When you left this morning I felt a deep longing for more time with you. But with you gone I was left only with my ability to inwardly unravel what about you, and our friendship, was knocking at the door and demanding to be attended to. I sensed my freedom that I so love and appreciate, my naughtiness that makes myself and others laugh and relax, my love of beautiful things that brings serenity, my confidence in my own beauty that allows me to live with more grace, my courage to say the truth that is a constant part of my work, and my excitement to explore and take risks to feel alive. I think we grew that up in ourselves together. I don’t know if that was just me from the start…I imagine that spending such formative years together contributed to our following some similar paths….so that now we find ourselves living and loving in similar ways.

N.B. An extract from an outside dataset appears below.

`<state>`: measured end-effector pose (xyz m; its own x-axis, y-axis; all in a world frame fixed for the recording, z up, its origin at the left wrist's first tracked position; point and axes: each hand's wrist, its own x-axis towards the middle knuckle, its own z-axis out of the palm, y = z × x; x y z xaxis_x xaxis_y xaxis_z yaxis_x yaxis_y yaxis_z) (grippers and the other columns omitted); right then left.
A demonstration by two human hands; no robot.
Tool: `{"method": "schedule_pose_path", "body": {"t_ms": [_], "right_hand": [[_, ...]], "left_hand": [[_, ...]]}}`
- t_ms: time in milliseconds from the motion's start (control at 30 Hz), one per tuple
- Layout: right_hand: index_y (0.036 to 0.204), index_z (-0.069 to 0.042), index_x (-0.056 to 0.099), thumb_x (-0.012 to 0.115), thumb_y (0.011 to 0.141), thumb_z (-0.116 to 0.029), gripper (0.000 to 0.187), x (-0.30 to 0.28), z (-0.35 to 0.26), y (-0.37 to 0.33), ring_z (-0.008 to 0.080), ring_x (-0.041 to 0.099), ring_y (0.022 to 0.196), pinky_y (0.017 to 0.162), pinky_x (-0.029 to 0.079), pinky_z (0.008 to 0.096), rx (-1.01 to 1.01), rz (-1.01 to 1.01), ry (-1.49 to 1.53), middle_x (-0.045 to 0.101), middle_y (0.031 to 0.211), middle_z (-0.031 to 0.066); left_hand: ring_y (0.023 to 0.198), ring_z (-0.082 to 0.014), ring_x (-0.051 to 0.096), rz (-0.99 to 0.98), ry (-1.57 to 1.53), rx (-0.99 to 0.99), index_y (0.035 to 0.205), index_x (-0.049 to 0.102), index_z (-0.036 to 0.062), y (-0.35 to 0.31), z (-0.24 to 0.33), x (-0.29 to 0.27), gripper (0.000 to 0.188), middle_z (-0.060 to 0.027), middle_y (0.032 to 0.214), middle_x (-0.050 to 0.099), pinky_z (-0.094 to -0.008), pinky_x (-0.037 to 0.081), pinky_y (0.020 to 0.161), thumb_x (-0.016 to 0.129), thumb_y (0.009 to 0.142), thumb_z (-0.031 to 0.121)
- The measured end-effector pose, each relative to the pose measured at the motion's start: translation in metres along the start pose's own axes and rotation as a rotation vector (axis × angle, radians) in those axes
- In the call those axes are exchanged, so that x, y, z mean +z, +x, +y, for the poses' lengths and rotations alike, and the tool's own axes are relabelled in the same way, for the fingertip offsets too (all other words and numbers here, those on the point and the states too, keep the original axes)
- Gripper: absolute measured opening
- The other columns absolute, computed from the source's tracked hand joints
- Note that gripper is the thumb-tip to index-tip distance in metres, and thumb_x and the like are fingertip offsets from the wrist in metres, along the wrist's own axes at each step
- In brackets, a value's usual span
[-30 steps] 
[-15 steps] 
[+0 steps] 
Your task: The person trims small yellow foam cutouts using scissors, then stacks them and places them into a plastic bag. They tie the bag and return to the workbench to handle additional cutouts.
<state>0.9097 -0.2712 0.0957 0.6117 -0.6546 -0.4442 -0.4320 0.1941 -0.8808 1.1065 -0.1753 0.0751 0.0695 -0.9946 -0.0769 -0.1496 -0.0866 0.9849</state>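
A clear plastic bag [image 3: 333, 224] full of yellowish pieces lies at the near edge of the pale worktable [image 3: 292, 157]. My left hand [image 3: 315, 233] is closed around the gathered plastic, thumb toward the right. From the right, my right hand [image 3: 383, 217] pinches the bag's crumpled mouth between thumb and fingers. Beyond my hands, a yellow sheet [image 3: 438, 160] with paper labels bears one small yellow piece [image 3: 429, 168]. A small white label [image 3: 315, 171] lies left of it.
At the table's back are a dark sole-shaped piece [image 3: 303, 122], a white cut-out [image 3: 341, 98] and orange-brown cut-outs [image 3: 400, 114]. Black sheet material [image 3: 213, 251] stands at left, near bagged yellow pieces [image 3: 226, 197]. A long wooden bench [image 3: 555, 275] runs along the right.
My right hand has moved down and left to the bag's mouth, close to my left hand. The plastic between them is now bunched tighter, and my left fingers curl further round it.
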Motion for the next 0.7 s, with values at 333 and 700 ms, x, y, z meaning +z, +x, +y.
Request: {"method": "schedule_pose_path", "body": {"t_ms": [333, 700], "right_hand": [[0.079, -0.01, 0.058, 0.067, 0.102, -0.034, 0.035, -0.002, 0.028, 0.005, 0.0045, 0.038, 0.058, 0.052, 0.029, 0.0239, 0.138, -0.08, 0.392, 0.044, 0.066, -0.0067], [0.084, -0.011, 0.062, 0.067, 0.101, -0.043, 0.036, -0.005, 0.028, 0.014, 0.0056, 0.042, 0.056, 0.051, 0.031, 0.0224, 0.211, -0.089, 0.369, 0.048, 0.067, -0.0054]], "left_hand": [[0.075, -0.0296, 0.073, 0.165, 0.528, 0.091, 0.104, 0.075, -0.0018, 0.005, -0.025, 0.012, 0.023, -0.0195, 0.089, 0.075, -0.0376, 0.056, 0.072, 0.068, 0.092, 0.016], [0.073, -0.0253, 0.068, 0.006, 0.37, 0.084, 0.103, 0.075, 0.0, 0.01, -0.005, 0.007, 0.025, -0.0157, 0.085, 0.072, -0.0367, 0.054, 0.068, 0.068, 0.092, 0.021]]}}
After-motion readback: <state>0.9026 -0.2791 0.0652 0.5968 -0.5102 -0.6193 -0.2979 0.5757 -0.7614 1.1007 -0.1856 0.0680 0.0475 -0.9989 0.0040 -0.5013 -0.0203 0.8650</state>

And so perhaps our time together mirrored back to me who I am; spending time with you was an important reminder of all that I am and all that I have access to.

And so I sit, tearful and sad that you are gone. Yet so much of who you are is in me. I will be sad for now but that will pass. I can see and accept that what I love in you and miss so deeply in you is right here in my being. This has been a beautiful – and in a way, unexpected – surprise after all of these years apart. Somehow we found our way back and we had this time. So thank you for your friendship for the past 35 years, for knowing me so well and for being a sister to me.